I’ve written previously about how nearly impossible it is to quantify the accuracy of machine learning models — not because the statistics aren’t sound, but because we feeble humans aren’t equipped to intuitively understand them. The most important piece of advice in that article, and a lesson I’ve learned over and over again, is this:
If you want to understand how accurate a model is, look at its predictions directly, not at its summary statistics.
For most practical applications, it’s a much more worthwhile pursuit to try to get inside the “mind” of a machine learning model than it is to try to reduce it to a single, incomprehensible number purporting to represent “accuracy”. In all of the projects I’ve ever worked on, it would have been more helpful to be able to say something like, “Our model performs about as well as the 80th percentile labeler that contributed to our training dataset” than it would be to say, “Our model performed with an average F1 score of 0.86 across all classes, weighted proportionally.” My mom can understand the first of those statements; I don’t even fully comprehend the second one and I’ve said it out loud before.
Tip 1: Find (or build) a tool for comparing your training data and your model predictions to test data
At Azavea, we work with spatial data — mostly, we use deep learning to extract features from satellite, drone, and aerial imagery. For a long time, we simply used QGIS to visualize the predictions we were making — and it worked surprisingly well! Some layers were images, other layers were predictions, and we would just feverishly toggle them on and off to get a sense of how we were doing. Over time, we’ve built out some tools for ourselves internally to be able to compare images to each other that have made life a little easier, but the important thing is that simply investing the time to figure out how to qualitatively compare your predictions to test data will pay tremendous dividends down the line.
Here’s what a very basic tool looks like for comparing labels and predictions to test imagery:
Simply sliding between labeled data, predictions, and test data can yield tremendously helpful insights. For instance, in this dataset, while looking at the training data we found a common thematic error in the data: seam lines. Because the large images we were working with had been chopped up into bite-sized “chips” which were labeled independently, occasionally, we found areas where obvious seams had formed when two labelers working myopically on adjacent chips had made differing decisions. This kind of error is easy to miss if you simply inspect the chips individually, but mosaicking them on a map made it immediately obvious:
Simply taking the time to look at your data is extremely helpful, but eventually, you’ll start to get worn out. There’s just so much to look out for, and most of it isn’t stuff you know to look for in the first place. The surprises are where all of the value is. One way to help guide your search for interesting insights is using a tool called a “confusion matrix,” which maps a model’s predictions to the ground truth (e.g. labeled data) in a visual way that highlights where the model is most likely to “confuse” two classes. For instance, in the model highlighted above, there were seven classes. This is what its confusion matrix looked like:
There’s a lot you can infer from this simple table, but let’s pick out one particularly puzzling correlation. According to the confusion matrix, our model never confused vegetation for car but about 15% of the time confused car for vegetation. Uh, what? That is a surprising mistake for a model to make…
But if we go back to our comparison tool and look for cars near vegetation, we can immediately find something interesting — cars in residential areas are often parked near or under trees (e.g. street trees, yard trees, park trees, etc.). Our labeled data chose a simple heuristic: if a car is parked under tree canopy but still visible, label it as vegetation not car.

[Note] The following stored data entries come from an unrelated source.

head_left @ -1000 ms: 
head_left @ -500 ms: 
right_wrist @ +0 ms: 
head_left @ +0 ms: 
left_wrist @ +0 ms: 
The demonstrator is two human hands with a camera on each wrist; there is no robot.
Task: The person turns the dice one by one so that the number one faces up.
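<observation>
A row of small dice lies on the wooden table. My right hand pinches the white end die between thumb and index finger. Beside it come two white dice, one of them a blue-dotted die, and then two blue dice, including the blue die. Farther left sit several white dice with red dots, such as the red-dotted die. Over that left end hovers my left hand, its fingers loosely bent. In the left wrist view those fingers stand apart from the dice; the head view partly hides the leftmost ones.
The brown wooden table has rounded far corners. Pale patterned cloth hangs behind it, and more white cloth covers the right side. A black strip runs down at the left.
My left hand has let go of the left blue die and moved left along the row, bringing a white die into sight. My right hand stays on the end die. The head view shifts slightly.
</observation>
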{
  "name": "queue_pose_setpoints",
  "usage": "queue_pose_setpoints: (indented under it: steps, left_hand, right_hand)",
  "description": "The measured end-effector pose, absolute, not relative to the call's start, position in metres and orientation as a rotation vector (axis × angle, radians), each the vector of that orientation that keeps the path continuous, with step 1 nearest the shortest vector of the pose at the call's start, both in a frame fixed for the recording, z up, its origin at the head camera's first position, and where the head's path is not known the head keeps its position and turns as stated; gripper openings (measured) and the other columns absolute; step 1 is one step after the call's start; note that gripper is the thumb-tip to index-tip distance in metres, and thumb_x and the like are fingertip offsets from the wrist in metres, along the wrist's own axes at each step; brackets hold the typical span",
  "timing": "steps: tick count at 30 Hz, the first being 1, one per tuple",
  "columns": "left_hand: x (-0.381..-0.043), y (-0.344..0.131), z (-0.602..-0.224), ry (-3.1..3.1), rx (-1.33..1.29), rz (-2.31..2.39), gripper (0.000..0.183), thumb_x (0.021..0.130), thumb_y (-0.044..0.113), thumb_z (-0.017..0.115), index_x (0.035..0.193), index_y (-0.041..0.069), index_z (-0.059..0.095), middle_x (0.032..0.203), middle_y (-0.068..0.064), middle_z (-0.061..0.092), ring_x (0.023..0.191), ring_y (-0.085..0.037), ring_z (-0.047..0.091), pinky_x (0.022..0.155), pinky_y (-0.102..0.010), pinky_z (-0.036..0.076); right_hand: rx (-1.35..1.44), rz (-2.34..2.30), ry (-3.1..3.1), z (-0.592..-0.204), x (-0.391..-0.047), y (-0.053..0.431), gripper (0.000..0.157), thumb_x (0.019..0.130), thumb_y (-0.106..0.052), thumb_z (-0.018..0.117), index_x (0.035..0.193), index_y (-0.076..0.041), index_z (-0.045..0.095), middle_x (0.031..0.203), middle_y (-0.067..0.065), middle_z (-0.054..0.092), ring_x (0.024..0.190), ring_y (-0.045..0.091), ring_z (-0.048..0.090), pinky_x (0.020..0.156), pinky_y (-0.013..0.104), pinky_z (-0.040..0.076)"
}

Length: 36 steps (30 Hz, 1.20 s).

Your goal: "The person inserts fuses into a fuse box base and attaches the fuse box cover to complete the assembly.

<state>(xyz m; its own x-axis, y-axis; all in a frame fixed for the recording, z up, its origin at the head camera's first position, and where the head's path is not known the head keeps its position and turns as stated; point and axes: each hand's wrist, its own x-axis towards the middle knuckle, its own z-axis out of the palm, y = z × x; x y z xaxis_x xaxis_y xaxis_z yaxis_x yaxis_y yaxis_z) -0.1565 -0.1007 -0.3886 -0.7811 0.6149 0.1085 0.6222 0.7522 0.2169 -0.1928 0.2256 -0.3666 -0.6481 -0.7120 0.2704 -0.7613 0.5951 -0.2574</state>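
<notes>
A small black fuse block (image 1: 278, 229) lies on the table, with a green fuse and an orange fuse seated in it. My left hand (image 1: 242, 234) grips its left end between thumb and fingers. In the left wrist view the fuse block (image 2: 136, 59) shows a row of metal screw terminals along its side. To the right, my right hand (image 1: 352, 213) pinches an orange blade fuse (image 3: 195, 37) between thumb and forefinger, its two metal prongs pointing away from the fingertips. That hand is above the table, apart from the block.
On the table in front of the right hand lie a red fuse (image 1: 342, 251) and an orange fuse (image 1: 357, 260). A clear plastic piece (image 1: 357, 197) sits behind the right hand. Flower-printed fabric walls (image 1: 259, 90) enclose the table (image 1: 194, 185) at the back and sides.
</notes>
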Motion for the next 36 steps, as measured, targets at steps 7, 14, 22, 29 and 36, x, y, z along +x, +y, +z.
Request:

So the model learned that vegetation is always vegetation — it’s never a car. But sometimes cars are vegetation!
This is the type of unintended consequence that either we can live with (after all, it’s only 15% of the time…) or we can use to inform our labeling practices given the goals of our project. We could change the heuristic and/or prioritize our labeling practices to prioritize imagery likely to contain more examples of trees near or under tree cover to help give the model more context for when to classify a car as a car and when to classify it as vegetation.
I promise you that you do not understand the nuance of the problem you’re trying to automate if you haven’t manually tried to do it yourself. You think the world is so easy to collapse into a few neat categories? As I’ve written before, no problem is as simple as it seems. There’s no substitute for doing the work yourself — if you’re the person defining the categories you would like to classify, you’ll likely discover quickly that you’ve chosen a terribly fragile taxonomy.
The other advantage doing (at least some of) the labeling yourself offers is the magical experience of seeing your consciousness codified by an algorithm. There’s something truly excited about painstakingly tracing some features in a series of images only to watch an algorithm reproduce your work 10x or 100x faster–and all of the mistakes it makes become more personal.
Whatever you do, don’t allow yourself to be seduced too much by comparative statistics and fancy charts. The most informative work is often very much manual and time-intensive–it’s the sweat equity for the beautiful, automated analysis to come later. Combing through data first-hand and trying to build up an intuition about what a model is relying on when making judgments is the heart and soul of machine learning experimentation. And invariably you’ll find, even when the mistakes a model is making seem on the surface to be staggeringly stupid, they’re logical if you naively work backward to the training data.